Cengiz Bektaş çok yönlü bir yaratıcı aydındır. Ulusal ve
uluslararası ödüller kazanmış olan bir mimar. Türkiye’de, Almanya’da, ABD’de, en
son Makedonya’da mimarlık alanında konuk öğretim üyesi... 20 kitaplı bir şair...
Deneme ve inceleme yazarı... Çevirmen... Çocuk kitapları yazarı...
Türkiye-Yunanistan Dostluk Derneği ve Yazarlar Sendikası Başkanı...
Konferansçı...
Mekân, mimarlık, estetik, çevre ve kent konularında ülkemizin en bilgili ve
duyarlı, en yetkin ve yenilikçi uzmanlarından biri... Ankara’da Etimesgut Camisi
ile Denizli Çarşısı’nı ve başka düzinelerle ilginç eser yaratmış olan Cengiz
Bektaş, mimaride gelenek ile yenilikleri üstün başarıyla bağdaştırmıştır. Modern
mimarimizde çok önemli bir yeri vardır.
Türkiye Mimarlar Odası’nın Ankara Şubesi, Cengiz Bektaş’ın
“Herkes için Kent” başlıklı yeni kitabını yayımladı. Önemli bir
çalışmadır bu. Çok uzun yıllar, devletimizin, belediyelerimizin, bilim
âlemimizin, hatta kent uzmanlarımızın ihmal ettiği bir konu üzerine eğiliyor.
“Yaşlılar”la “engelliler”in kent yaşamındaki gereksinimleri ve bunları
karşılamak üzere neler yapabileceği hakkında. Uygar ve insancıl kentler,
yaşayanlarının her türlü güvenliğini düşünen, koruyan, bu amaçla her önlemi
alan, bu uğurda hiçbir şeyi esirgemeyen kentlerdir.
Bektaş “engelliler”in nüfustaki orantısının yüzde 12 olduğunu belirliyor.
Onlar için gerekli olan güvenlik önlemlerinin çoğu, yaşlılar, çocuklar, hastalar
için de (zorunlu değilse de) yararlı olacaktır. Denebilir ki toplam nüfusumuzun
üçte biri, kendine çekidüzen veren kentlerde güvenli yaşamaktan yarar
sağlayacaktır. Nice kentimizde engelliler ve yaşlılar için güvenli yaşama
koşulları yaratılmış değildir.
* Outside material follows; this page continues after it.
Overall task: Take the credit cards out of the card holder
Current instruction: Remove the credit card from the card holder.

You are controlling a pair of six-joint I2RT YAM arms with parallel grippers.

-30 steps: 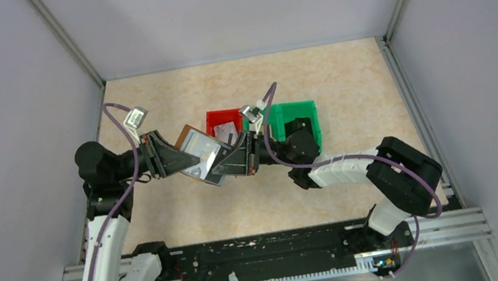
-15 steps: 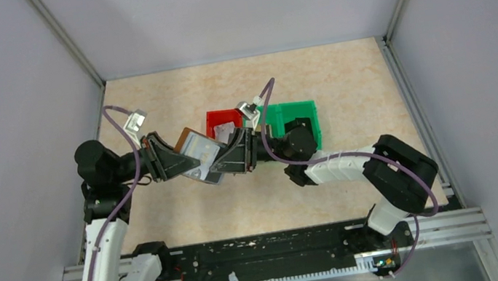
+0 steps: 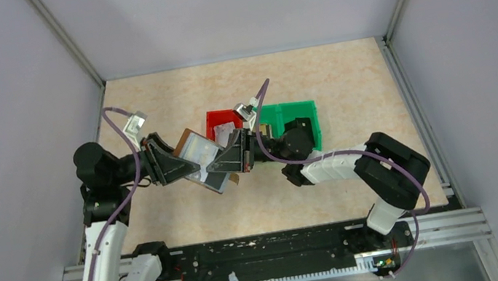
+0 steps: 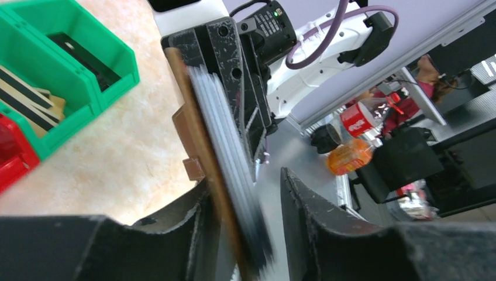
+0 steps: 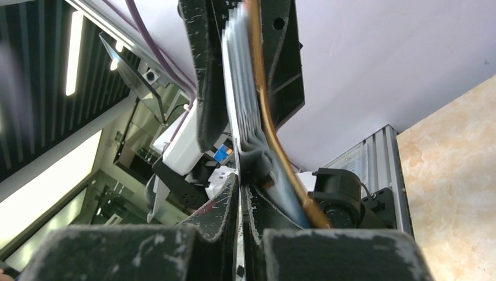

Kimisinde -bu arada Ankaramızda - yetersizlik
yaygın olduğu gibi, mevcut koruma, güvenlik ve bakım tedbirlerinin yarım
yamalak, bozuk, çarpık çurpuk bulunduğu da göze çarpmaktadır.
Başta Büyükşehir Belediyesi, tüm Ankara belediyeleri engellilerin ve
yaşlıların gereksinimlerini saptayıp zorunlu düzenlemeleri yapmalı ve mevcut
araç ve önlemleri denetlemek için kapsamlı projeler hazırlamalıdır. Bu, bazı
bakımlardan zor ve masraflı bir iştir ama, ihtiyaçları büyük olan milyonlarca
insanımızın sağlığı ve güvenliği uğruna mutlaka yürürlüğe konulmalı.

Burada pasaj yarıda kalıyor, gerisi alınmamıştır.